One of the UK and Ireland’s leading risk and insurance law firms is looking to extend its ‘forward-thinking’ London working practices across the rest of its business.

BLM is relocating its 340 City of London staff from offices in London Wall and Leadenhall Street to a single City site in Plantation Place on Tuesday. However, the new office will not have 340 desks. But it will have 'breakout areas and benches'.

London office head Jennette Newman said: ‘We have always been fairly forward thinking in allowing flexibility around our workforce.’ The firm will encourage staff to work flexibly should they wish to, Newman said. 

BLM’s London relocation was prompted by its lease in Salisbury House, London Wall, coming to an end. Newman said the lease event was an opportunity for the firm to think about what it wanted to do with its London offices.

The insurance district in London, she noted, was based in the EC3 postcode and the move enabled the firm to be at the centre of it.

Lease events have become a catalyst for business change among law firms in London, according to a recent report from commercial property consultancy CBRE.
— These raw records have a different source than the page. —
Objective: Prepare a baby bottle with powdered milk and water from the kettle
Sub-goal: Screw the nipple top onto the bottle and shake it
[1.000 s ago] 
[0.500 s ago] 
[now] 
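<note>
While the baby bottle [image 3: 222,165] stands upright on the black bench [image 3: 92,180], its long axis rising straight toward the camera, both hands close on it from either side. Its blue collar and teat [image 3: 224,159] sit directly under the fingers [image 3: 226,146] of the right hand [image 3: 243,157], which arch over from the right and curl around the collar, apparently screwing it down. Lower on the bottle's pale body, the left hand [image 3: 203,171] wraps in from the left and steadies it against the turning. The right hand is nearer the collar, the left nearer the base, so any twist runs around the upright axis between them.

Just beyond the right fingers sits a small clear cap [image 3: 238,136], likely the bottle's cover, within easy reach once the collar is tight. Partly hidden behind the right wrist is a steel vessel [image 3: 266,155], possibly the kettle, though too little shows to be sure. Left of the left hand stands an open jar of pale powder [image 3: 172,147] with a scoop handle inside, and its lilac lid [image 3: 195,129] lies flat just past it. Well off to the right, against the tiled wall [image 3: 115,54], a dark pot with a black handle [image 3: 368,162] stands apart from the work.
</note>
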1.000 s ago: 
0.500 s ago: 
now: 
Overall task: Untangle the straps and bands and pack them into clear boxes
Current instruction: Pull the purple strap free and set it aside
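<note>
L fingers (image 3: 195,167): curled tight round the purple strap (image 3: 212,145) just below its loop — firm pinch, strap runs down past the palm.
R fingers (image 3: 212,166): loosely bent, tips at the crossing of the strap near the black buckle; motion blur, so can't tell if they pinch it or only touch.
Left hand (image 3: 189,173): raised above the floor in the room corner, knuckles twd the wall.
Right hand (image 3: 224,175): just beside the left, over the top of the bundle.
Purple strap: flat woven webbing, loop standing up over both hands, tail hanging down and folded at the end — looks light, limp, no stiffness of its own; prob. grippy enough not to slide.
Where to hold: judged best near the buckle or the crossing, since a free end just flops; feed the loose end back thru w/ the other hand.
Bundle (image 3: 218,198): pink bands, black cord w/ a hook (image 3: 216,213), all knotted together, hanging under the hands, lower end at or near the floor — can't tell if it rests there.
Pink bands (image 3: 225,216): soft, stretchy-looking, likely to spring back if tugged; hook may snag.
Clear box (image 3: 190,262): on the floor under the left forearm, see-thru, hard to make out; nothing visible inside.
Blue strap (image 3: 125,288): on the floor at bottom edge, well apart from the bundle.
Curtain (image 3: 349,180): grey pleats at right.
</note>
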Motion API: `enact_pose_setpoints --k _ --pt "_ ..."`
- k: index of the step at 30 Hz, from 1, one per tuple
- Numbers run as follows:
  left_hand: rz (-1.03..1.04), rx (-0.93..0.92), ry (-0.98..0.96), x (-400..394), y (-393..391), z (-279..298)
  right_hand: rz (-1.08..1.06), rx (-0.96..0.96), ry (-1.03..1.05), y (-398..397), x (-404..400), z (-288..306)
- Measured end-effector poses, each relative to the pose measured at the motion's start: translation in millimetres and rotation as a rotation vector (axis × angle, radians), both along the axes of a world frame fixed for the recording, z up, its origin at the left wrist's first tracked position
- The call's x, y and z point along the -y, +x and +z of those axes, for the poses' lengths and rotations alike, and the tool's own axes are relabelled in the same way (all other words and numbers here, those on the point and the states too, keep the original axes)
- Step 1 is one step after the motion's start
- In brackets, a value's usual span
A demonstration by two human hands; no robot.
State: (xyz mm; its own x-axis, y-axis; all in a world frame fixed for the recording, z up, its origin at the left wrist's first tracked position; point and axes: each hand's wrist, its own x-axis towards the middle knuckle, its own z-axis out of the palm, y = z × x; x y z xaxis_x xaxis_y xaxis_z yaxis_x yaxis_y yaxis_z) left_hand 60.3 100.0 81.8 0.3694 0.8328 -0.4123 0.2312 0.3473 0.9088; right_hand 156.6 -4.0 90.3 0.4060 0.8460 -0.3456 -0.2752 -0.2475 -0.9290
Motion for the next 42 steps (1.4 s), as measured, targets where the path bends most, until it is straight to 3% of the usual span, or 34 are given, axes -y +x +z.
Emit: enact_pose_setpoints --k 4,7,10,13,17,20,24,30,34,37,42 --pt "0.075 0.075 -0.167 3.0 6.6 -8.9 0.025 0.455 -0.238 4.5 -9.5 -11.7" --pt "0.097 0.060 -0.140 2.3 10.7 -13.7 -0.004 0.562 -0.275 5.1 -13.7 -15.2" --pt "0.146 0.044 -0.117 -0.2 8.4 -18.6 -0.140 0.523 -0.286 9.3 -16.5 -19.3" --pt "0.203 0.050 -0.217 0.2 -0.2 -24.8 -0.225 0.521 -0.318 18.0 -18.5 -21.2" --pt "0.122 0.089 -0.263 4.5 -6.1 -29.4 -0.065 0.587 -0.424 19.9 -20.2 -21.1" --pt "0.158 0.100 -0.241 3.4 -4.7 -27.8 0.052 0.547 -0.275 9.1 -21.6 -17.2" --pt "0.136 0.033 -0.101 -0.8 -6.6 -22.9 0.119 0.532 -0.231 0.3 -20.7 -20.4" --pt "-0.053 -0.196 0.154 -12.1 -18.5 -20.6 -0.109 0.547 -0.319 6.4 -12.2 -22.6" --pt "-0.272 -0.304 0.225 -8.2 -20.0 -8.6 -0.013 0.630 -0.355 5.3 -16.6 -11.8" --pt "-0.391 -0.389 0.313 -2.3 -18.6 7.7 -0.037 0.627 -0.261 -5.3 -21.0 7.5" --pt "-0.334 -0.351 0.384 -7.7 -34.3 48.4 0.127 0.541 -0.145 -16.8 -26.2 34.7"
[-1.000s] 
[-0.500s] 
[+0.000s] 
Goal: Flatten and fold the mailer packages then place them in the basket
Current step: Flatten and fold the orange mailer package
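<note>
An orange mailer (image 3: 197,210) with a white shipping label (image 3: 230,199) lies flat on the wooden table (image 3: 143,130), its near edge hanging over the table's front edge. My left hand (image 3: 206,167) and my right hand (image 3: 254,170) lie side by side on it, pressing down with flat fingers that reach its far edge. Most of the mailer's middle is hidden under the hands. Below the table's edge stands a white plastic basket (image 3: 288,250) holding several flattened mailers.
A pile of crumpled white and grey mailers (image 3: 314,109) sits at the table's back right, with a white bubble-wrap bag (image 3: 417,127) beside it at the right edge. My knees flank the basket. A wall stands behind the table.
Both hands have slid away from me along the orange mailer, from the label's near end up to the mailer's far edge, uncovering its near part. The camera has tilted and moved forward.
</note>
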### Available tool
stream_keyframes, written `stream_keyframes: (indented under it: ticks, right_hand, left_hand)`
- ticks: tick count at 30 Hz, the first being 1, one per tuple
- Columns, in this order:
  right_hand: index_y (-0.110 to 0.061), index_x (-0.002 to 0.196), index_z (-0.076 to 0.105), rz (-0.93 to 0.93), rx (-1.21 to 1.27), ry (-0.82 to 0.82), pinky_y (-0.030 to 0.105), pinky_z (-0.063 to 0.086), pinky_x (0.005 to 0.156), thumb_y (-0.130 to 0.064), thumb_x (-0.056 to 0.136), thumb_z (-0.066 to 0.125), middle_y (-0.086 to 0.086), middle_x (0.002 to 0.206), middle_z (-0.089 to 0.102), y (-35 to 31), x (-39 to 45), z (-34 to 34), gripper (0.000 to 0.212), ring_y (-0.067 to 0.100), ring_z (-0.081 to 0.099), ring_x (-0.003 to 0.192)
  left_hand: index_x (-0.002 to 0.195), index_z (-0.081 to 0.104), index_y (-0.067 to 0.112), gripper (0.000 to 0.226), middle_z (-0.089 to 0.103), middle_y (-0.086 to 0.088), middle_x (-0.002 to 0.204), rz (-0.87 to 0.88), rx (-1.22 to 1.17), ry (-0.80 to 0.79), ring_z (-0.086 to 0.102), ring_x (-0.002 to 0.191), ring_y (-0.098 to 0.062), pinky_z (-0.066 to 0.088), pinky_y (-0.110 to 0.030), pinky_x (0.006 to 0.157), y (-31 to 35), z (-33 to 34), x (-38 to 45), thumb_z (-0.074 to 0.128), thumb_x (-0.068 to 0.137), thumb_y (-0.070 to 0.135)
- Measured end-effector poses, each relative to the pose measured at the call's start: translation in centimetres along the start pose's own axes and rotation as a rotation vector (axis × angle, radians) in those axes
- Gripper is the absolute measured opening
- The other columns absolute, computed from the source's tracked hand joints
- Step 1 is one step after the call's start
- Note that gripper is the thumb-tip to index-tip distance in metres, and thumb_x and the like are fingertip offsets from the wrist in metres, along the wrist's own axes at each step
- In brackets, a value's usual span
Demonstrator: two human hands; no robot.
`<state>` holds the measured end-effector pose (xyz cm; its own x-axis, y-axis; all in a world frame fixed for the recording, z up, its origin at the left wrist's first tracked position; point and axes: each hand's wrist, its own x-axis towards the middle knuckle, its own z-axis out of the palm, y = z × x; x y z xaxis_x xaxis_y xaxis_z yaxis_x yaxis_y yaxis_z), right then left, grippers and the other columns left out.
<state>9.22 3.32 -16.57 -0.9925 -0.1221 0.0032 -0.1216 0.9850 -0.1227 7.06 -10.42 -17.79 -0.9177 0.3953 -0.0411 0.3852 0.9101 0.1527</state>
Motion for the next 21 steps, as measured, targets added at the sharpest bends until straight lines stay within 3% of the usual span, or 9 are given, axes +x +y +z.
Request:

The report says discussions may begin four or five years ahead of any lease event and significant changes are almost always carried out as part of an office move due to difficulties in altering existing layouts.

Newman said the firm, which has 12 offices outside London, was looking ’to roll out the design, layout and policies in London throughout the entire business’. Relocations were ‘not on the agenda, but the firm would be looking to use our office space in a more efficient way’.

The London office, which has piloted a ‘paper-light’ scheme that has led to a drop in its reliance on paper by more than 50%, will ‘lead the way’, she said.